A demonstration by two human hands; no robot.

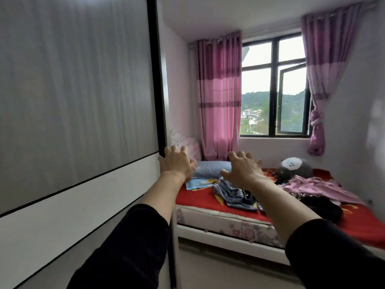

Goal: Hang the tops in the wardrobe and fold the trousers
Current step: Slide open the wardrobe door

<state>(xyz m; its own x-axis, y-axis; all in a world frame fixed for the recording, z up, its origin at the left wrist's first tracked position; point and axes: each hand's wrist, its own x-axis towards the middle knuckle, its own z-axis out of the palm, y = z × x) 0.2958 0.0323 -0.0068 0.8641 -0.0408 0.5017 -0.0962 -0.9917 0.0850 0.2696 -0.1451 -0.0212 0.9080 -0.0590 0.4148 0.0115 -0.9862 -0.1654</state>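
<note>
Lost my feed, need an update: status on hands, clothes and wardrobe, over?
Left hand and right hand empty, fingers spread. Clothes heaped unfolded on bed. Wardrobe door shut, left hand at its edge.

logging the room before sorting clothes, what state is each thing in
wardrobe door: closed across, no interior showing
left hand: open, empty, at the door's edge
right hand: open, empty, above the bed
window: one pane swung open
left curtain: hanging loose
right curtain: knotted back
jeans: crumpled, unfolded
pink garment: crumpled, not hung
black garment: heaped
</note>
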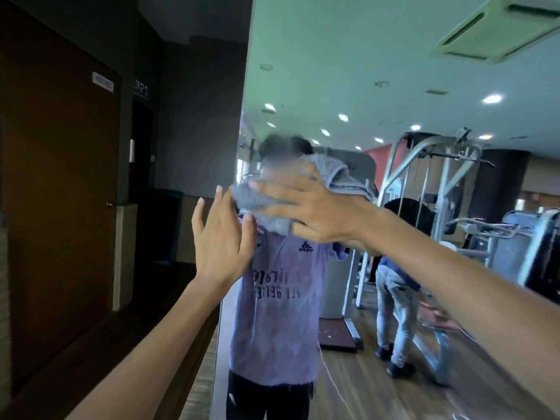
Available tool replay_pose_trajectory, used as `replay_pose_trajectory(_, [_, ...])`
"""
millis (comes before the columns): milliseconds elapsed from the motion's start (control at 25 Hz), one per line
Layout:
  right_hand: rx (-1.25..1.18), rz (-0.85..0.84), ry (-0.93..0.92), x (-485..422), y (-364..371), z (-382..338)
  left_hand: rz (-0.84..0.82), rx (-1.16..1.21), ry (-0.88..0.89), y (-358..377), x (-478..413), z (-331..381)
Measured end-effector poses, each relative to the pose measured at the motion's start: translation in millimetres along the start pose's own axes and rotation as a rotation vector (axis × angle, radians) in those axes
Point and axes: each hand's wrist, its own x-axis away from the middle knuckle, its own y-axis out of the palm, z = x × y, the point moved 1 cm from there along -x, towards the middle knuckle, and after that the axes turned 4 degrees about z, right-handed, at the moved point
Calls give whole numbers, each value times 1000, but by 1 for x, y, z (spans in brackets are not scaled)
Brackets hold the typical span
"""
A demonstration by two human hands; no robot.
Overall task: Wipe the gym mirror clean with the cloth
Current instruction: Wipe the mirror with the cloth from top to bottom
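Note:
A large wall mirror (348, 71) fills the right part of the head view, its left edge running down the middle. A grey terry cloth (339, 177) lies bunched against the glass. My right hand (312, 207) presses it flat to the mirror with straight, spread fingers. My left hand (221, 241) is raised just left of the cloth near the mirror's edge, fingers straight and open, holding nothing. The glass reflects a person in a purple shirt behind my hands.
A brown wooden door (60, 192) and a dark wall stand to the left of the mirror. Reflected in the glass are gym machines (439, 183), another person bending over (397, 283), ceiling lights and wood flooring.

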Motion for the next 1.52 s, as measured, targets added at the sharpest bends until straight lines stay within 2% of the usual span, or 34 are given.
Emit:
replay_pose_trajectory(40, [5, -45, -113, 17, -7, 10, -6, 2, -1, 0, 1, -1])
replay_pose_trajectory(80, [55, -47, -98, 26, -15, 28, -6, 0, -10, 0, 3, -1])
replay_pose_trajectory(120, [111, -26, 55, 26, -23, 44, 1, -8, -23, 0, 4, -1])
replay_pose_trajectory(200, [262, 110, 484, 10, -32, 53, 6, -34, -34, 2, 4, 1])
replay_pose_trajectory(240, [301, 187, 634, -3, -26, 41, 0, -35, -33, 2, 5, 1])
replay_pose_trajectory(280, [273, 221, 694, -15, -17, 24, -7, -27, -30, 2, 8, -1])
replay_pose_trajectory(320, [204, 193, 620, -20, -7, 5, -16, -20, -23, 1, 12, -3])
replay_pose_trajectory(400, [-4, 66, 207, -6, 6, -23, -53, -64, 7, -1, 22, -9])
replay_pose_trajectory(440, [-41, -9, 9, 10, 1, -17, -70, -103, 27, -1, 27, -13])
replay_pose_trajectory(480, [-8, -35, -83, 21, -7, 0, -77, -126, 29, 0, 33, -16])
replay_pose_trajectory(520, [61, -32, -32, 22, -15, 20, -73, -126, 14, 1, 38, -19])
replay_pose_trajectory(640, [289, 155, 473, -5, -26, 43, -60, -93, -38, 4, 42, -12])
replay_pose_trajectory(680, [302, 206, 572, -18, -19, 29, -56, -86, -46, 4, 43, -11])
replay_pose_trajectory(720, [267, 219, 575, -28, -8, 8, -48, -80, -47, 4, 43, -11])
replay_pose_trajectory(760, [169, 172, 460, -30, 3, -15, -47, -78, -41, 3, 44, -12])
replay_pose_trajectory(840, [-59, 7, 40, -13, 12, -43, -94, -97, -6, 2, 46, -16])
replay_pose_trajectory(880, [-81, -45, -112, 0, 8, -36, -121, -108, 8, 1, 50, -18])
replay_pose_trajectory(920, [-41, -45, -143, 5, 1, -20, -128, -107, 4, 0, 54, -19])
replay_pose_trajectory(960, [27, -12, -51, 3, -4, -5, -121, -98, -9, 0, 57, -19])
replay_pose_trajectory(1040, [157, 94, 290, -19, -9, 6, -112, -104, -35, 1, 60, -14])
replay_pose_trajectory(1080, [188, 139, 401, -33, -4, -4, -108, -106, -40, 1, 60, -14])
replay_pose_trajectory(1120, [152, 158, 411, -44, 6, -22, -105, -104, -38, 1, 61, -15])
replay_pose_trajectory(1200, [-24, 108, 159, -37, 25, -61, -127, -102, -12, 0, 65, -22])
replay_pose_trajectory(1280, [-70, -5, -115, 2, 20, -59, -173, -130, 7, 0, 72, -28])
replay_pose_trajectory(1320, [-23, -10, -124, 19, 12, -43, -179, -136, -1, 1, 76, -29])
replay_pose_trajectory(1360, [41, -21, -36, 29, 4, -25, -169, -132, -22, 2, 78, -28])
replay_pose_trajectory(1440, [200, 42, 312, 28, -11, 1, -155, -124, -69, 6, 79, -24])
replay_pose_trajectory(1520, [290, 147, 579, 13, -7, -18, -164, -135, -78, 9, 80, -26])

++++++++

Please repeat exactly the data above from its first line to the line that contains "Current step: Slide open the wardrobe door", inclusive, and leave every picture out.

WRITTEN RESPONSE –
A demonstration by two human hands; no robot.


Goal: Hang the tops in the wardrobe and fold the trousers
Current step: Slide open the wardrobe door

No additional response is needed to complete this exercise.